U.S. and German Energy Policy at a Crossroads? The Transatlantic Partners and the Future of Energy Cooperation
Sonja Thielges
German Institute for International and Security Affairs (SWP)
Sonja Thielges is a Geoeconomics Non-Resident Fellow. She was a DAAD/AGI Research Fellow from mid-March to mid-May 2019 and explored foreign policy interests in Germany and the United States related to the countries’ energy transitions. In Germany, she is a researcher at the Research Cluster Climate Policy and Politics at the German Institute for International and Security Affairs (SWP) in Berlin. Her research interests include climate foreign policy, the global energy transition and industrial decarbonization. Her research has been published in studies, policy papers, online blogs, and academic publications.

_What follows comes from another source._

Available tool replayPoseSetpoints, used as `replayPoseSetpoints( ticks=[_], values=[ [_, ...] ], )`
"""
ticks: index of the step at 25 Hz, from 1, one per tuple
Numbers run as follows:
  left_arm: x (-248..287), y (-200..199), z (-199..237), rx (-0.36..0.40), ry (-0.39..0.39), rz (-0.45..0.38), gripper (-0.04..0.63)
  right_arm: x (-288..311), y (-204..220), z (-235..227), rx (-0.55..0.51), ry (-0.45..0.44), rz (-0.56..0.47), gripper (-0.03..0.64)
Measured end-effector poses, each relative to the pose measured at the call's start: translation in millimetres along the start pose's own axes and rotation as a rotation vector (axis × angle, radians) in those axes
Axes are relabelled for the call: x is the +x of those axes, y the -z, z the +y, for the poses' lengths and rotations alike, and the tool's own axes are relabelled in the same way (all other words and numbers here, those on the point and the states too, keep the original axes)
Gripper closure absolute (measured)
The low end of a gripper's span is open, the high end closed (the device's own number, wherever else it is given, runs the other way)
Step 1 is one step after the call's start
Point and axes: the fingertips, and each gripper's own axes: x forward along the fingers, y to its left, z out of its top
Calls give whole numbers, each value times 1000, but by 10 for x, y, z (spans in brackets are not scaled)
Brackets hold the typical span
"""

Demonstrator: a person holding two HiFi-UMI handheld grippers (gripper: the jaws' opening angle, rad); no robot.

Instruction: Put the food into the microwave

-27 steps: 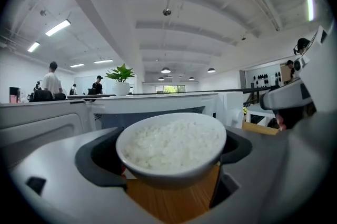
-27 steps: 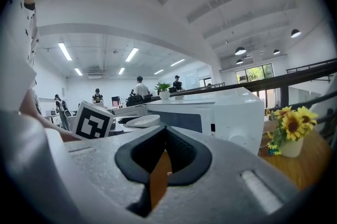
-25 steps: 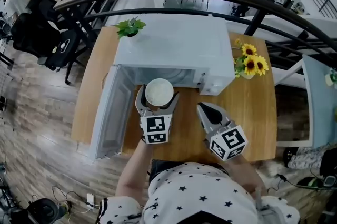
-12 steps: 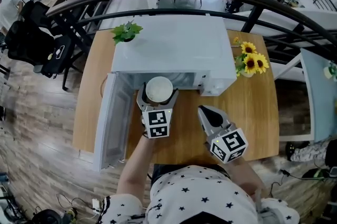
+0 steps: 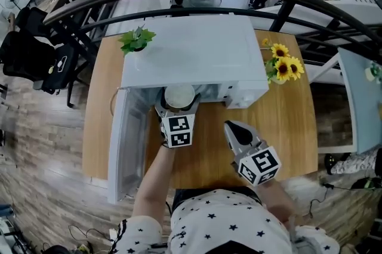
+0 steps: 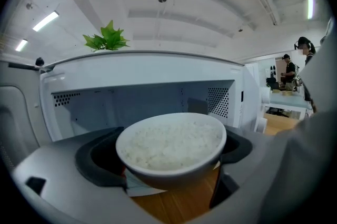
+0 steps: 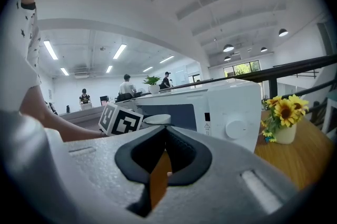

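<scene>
Shows the left claw clamped around a white ceramic bowl of cooked rice, held level at the mouth of the white box-shaped microwave oven, at 12 o'clock of the person. Places the bowl at the threshold, seemingly not yet set down inside. Shows the open microwave door swung out at 8 o'clock of the bowl. Shows the right claw closed on nothing, at 4 o'clock of the bowl, above the wooden table.

Likely hazards:
- Clipping the cavity's upper edge or side wall with the bowl rim or claw on entry, tilting the bowl and spilling rice.
- Releasing before contact with the cavity floor, dropping the bowl.
</scene>
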Motion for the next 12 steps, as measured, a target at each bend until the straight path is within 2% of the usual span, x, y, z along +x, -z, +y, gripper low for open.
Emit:
replayPoseSetpoints(
  ticks=[12],
  values=[
    [342, 182, 98, 6, -3, 37, 81, 111, 106, -54, 23, 24, 24, 611]
  ],
)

Prior to SWP, Sonja was head of the Industrial Decarbonization research group at the Research Institute for Sustainability (RIFS, formerly Institute for Advanced Sustainability Studies, IASS) in Potsdam. She was a visiting researcher at the University of Michigan’s Center for Local, State, and Urban Policy in Ann Arbor in 2014 and previously also worked on projects at the Environmental Policy Research Centre (FFU), the Institut für Europäische Politik (IEP) Berlin, and the Centre International de Formation Européenne (CIFE). In 2017/2018, Sonja was a participant in the AGI project “A German-American Dialogue of the Next Generation: Global Responsibility, Joint Engagement,” sponsored by the Transatlantik-Programm der Bundesrepublik Deutschland aus Mitteln des European Recovery Program (ERP) des Bundesministeriums für Wirtschaft und Energie (BMWi). She completed an MA in North American Studies, Political Science, and Modern History at Freie Universität Berlin and Indiana University Bloomington and holds a PhD in political science from Freie Universität Berlin. Her PhD thesis studied climate policy discourses in the U.S. Rust Belt states.

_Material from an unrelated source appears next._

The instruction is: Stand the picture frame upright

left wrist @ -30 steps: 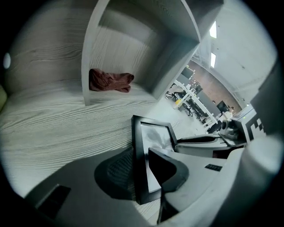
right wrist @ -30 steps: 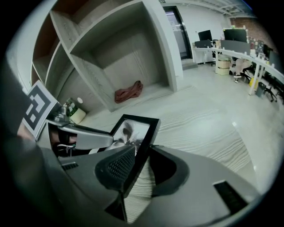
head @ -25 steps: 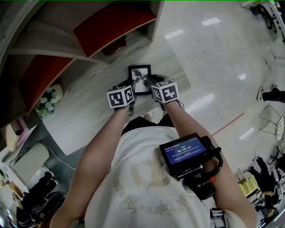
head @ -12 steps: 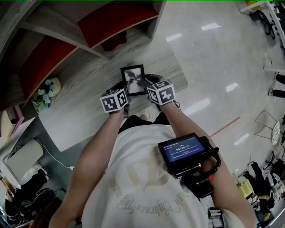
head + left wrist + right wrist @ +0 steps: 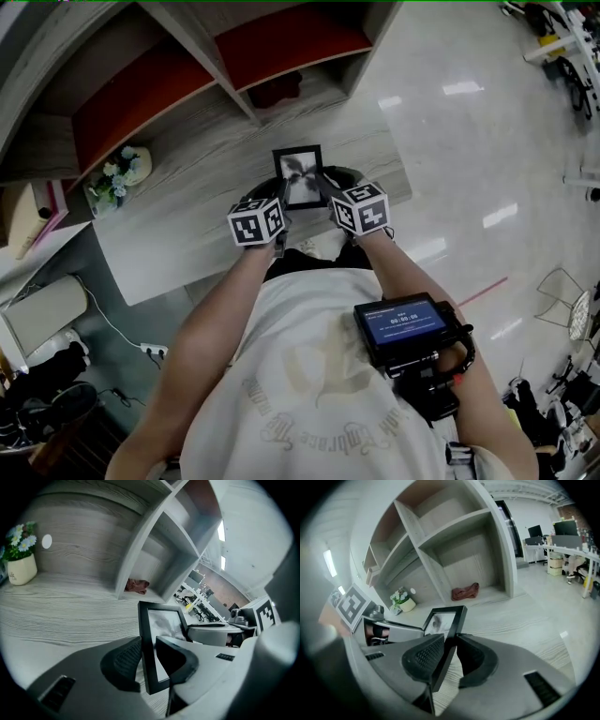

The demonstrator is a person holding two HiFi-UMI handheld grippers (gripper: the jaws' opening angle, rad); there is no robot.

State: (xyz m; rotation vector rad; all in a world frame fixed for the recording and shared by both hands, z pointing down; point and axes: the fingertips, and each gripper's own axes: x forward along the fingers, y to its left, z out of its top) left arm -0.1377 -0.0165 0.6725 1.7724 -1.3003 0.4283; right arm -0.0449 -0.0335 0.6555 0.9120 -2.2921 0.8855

The U.S. and Germany are moving in fundamentally different directions with their energy policies. Germany has embarked on its “Energiewende,” an energy strategy based on renewable energy and energy efficiency as well as the phase-out of fossil fuels and nuclear energy. It is an important building block in the country’s climate protection endeavors. The U.S. under the Trump administration has abandoned its national and international climate commitments. It is pursuing an “Energy Dominance” strategy that seeks to expand the production of U.S. coal, natural gas, and oil. This strategy marks a significant departure from the Obama administration, which pursued a climate action plan focused on fostering clean energy in the U.S. and abroad.
This policy shift in the U.S. is not universally perceived as straightforward policy reversal. Conversations with energy experts in Washington, DC, in the spring of 2019 yield two different interpretations. Some believe that “not much has changed” in terms of climate and sustainable energy since President Trump took office. To others, “everything has changed” and the situation for sustainable energy is “very bad,” even “an embarrassment.” How can there be such different perceptions of current energy policy? And what does this mean for the potential of transatlantic clean energy cooperation?

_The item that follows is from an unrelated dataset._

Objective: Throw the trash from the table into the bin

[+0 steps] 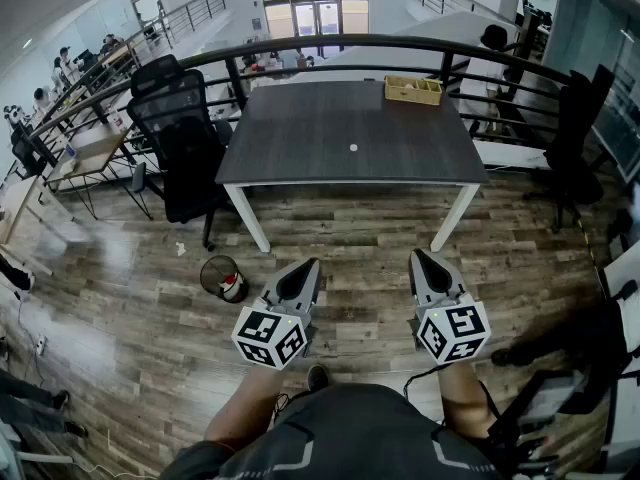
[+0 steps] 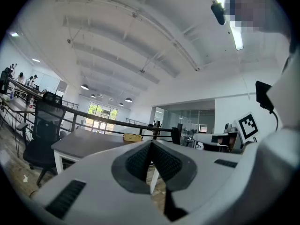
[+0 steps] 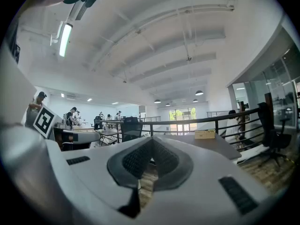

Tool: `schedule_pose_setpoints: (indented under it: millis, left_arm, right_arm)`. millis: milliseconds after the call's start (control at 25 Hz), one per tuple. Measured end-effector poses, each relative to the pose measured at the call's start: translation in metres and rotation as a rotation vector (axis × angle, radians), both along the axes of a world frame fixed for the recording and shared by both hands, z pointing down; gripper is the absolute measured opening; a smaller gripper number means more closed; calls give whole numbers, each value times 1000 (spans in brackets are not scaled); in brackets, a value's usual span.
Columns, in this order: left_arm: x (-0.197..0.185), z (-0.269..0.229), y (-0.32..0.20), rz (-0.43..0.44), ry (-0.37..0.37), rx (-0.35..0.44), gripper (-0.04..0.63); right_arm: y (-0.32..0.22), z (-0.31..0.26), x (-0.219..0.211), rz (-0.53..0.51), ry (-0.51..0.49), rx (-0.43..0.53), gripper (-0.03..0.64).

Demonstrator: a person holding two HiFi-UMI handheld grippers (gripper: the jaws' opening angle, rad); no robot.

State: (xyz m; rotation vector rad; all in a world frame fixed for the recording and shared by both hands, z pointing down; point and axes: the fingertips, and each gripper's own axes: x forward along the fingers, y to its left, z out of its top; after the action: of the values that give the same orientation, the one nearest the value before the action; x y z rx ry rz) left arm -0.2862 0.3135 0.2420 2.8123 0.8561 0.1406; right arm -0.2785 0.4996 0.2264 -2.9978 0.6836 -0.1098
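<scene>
Two claws, both empty, and no pickup begun: you stand back from the surface [image 1: 300,138], with the whole approach yet to make. Farthest left, the bin [image 1: 207,273] sits on the wood floor near the surface's left front leg, with something red and white inside it. Your left claw [image 1: 310,264] is pressed together on nothing and held level. Beyond it, the white scrap [image 1: 353,148] lies alone near the middle of the surface, well apart from either claw. Your right claw [image 1: 418,256] is likewise squeezed together on nothing. At the far right corner stands a wooden tray [image 1: 412,99]; I cannot tell whether it holds trash. Next, I judge, you must step forward, spread one claw and lower it around the scrap.
</scene>
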Motion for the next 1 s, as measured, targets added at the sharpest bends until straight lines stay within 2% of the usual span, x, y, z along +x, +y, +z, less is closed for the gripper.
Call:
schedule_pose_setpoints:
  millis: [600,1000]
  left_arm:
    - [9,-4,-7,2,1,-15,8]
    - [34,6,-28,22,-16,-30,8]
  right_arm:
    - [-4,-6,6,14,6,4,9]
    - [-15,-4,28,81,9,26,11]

This essay sheds some light on these questions. It shows that there is truth to both sides: The Trump administration’s energy policy, in contrast to its predecessor’s, no longer focuses on fostering sustainable energy. This creates some tensions with the climate and energy policy goals of the German government. However, in its international efforts, the U.S. continues to support renewable energy and energy efficiency. Shared energy policy interests between the U.S. and Germany thus persist and the essay concludes with some ideas on how this could translate into transatlantic energy cooperation.